*Your goal:*
In duplicating the lines below, keep every word unchanged and drop the pictures.

*Data provided:*
Start of Block

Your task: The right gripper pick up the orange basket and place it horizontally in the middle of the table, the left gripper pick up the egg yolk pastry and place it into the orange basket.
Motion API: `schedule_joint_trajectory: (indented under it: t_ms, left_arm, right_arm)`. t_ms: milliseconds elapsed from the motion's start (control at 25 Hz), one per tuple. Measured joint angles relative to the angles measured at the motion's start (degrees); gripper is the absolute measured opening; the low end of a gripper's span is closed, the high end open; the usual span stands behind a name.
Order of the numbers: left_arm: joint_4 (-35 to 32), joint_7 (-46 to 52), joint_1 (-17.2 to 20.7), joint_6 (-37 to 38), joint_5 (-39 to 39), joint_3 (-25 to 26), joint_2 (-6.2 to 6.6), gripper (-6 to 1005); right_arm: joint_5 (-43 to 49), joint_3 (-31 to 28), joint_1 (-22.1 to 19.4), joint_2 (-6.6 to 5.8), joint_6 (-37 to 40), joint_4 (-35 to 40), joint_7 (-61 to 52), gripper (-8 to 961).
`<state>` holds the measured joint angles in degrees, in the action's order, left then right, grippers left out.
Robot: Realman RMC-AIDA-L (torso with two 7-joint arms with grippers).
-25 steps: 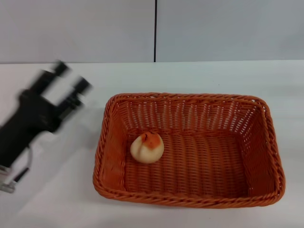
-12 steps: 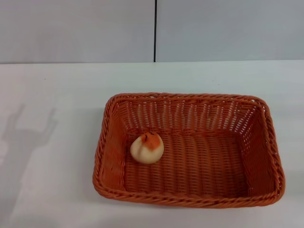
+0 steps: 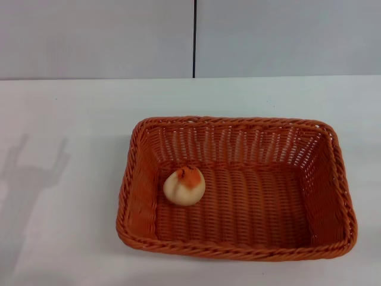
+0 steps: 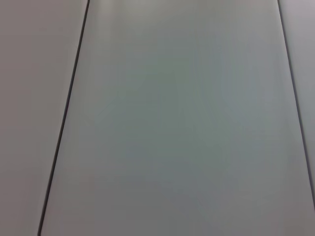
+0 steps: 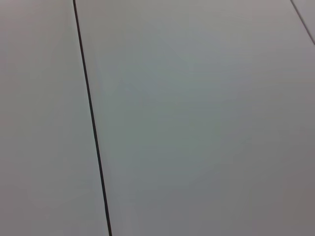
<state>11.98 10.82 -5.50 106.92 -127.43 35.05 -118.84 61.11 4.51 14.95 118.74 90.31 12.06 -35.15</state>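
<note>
A wide white table fills the head view, backed by a grey wall. The large orange basket lies flat, long side across, slightly toward three o'clock of centre. The egg yolk pastry sits inside it, near the nine o'clock wall. The left gripper, seen at nine o'clock a second ago, has withdrawn; only its shadow remains. Neither gripper is visible, so their finger state cannot be told. Both placements look complete.

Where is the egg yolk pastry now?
In the head view, the egg yolk pastry lies inside the orange basket, on its floor near the left wall.
</note>
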Motion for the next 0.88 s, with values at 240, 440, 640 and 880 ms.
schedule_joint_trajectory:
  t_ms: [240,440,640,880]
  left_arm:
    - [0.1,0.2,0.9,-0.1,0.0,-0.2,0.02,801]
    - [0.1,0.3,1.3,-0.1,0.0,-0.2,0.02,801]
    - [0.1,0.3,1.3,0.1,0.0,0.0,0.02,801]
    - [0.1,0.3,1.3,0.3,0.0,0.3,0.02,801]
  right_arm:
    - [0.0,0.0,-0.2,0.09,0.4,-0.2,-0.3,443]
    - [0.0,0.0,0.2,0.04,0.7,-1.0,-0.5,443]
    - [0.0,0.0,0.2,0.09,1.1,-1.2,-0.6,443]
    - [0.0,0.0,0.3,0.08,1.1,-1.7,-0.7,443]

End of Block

*Task answer:*
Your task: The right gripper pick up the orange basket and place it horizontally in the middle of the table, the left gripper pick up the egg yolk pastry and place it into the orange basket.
Motion API: `schedule_joint_trajectory: (indented under it: t_ms, left_arm, right_arm)`. t_ms: milliseconds elapsed from the motion's start (control at 25 Hz), one per tuple. Measured joint angles relative to the angles measured at the motion's start (degrees); gripper is the absolute measured opening; the low end of a gripper's span is closed, the high end open; the usual span stands behind a name.
Order of the numbers: left_arm: joint_4 (-35 to 32), joint_7 (-46 to 52), joint_1 (-17.2 to 20.7), joint_6 (-37 to 38), joint_5 (-39 to 39), joint_3 (-25 to 26), joint_2 (-6.2 to 6.6), gripper (-6 to 1005); right_arm: joint_5 (-43 to 49), joint_3 (-31 to 28), joint_1 (-22.1 to 19.4), joint_2 (-6.6 to 5.8), joint_6 (-37 to 40), joint_4 (-35 to 40), joint_7 (-61 to 52), gripper (-8 to 961).
`<state>` holds the measured joint angles in degrees, in the action's order, left then right, grippers left out.
Robot: Realman RMC-AIDA-L (torso with two 7-joint arms with grippers).
-25 steps: 
-12 steps: 
+0 steps: 
+0 steps: 
+0 steps: 
<state>11.98 10.82 -5.50 106.92 -127.43 35.05 -118.84 61.11 4.51 14.95 118.74 90.31 12.06 -35.15</state>
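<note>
A wide white table fills the head view, backed by a grey wall. The large orange basket lies flat, long side across, slightly toward three o'clock of centre. The egg yolk pastry sits inside it, near the nine o'clock wall. The left gripper, seen at nine o'clock a second ago, has withdrawn; only its shadow remains. Neither gripper is visible, so their finger state cannot be told. Both placements look complete.

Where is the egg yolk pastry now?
In the head view, the egg yolk pastry lies inside the orange basket, on its floor near the left wall.
</note>
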Motion for the next 0.88 s, with values at 240, 440, 640 and 880 ms.
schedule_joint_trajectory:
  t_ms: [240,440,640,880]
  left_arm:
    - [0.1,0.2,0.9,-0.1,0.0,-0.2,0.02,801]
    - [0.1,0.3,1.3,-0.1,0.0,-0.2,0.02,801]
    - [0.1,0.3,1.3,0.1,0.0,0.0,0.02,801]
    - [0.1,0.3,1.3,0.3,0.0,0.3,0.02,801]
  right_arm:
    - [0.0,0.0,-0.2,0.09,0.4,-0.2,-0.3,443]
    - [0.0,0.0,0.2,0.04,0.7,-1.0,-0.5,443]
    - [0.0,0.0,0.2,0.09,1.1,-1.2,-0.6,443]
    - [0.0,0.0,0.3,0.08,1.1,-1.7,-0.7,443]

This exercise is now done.